#### AIM OF THE EXERCISE
Each line from the one containing "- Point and" through the last line of the data below should be printed exactly, please, with any pictures omitted.

#### DATA BELOW
....

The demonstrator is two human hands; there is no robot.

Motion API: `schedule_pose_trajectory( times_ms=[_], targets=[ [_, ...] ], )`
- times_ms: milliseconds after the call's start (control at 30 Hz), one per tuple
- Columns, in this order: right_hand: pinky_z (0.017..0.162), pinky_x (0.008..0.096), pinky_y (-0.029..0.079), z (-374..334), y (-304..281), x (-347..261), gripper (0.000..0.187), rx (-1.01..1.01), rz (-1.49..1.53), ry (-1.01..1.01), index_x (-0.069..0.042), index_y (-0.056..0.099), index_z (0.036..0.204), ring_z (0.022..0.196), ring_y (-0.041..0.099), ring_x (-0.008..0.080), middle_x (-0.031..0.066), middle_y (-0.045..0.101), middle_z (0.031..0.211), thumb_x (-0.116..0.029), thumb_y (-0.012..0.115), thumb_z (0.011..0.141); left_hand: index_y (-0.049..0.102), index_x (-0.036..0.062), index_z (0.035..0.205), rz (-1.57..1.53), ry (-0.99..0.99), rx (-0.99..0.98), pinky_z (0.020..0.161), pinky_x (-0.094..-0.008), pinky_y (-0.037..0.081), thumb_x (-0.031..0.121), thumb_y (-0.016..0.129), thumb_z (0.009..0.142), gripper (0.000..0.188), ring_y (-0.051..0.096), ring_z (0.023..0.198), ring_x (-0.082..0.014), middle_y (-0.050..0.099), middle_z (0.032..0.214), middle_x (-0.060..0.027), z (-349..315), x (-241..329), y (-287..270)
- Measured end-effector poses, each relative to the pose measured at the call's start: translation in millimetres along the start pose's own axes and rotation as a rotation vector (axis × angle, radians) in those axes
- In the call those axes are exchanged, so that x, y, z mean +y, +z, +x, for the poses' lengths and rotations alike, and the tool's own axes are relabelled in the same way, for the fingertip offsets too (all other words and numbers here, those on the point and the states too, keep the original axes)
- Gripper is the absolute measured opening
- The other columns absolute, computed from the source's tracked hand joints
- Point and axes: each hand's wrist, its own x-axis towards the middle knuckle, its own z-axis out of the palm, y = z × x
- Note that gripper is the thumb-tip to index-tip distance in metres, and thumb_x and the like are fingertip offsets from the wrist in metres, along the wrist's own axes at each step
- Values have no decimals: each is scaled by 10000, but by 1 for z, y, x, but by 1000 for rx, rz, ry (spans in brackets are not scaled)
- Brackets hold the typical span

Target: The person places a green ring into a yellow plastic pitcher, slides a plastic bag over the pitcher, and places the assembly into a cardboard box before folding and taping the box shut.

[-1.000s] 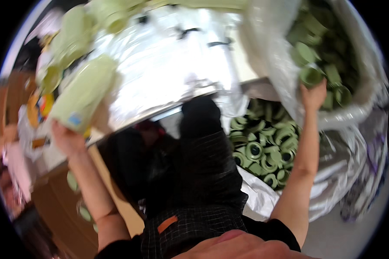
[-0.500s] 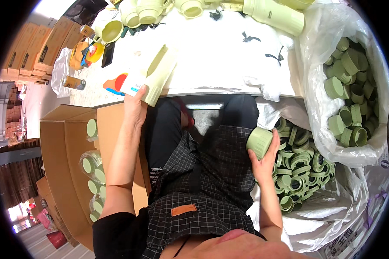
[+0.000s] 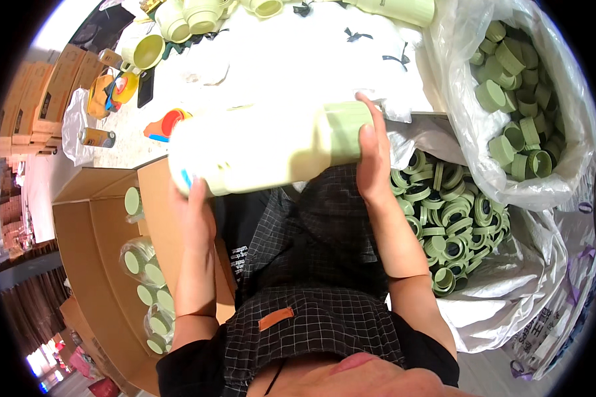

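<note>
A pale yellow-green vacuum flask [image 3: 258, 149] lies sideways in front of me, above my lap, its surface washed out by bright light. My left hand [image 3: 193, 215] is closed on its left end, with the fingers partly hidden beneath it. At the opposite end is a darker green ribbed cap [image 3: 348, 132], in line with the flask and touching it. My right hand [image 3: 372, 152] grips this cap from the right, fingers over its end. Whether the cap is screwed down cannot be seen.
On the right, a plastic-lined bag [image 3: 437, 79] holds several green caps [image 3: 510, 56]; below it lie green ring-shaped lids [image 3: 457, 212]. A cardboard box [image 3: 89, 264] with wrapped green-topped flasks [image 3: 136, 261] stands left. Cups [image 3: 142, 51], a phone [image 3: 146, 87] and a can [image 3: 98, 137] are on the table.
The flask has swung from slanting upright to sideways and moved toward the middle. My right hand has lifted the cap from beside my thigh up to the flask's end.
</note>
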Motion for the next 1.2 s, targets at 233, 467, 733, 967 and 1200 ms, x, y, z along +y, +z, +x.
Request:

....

#### SOLUTION TO THIS EXERCISE
- Point and axes: each hand's wrist, its own x-axis towards the middle knuckle, its own z-axis out of the palm, y = z × x
- Note that gripper is the thumb-tip to index-tip distance in metres, and thumb_x and the like are fingertip offsets from the wrist in metres, along the wrist's own axes at each step
- Values have no decimals: each is scaled by 10000, but by 1 for z, y, x, but by 1000 for rx, rz, ry (spans in brackets are not scaled)
- Brackets hold the typical span

Target: The person places a green ring into a yellow plastic pitcher, slides a plastic bag over the pitcher, and places the assembly into a cardboard box before folding and taping the box shut.

[-1.000s] 
[-0.500s] 
[+0.000s] 

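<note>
A pale yellow-green vacuum flask [image 3: 258, 149] lies sideways in front of me, above my lap, its surface washed out by bright light. My left hand [image 3: 193, 215] is closed on its left end, with the fingers partly hidden beneath it. At the opposite end is a darker green ribbed cap [image 3: 348, 132], in line with the flask and touching it. My right hand [image 3: 372, 152] grips this cap from the right, fingers over its end. Whether the cap is screwed down cannot be seen.
On the right, a plastic-lined bag [image 3: 437, 79] holds several green caps [image 3: 510, 56]; below it lie green ring-shaped lids [image 3: 457, 212]. A cardboard box [image 3: 89, 264] with wrapped green-topped flasks [image 3: 136, 261] stands left. Cups [image 3: 142, 51], a phone [image 3: 146, 87] and a can [image 3: 98, 137] are on the table.
The flask has swung from slanting upright to sideways and moved toward the middle. My right hand has lifted the cap from beside my thigh up to the flask's end.
</note>
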Motion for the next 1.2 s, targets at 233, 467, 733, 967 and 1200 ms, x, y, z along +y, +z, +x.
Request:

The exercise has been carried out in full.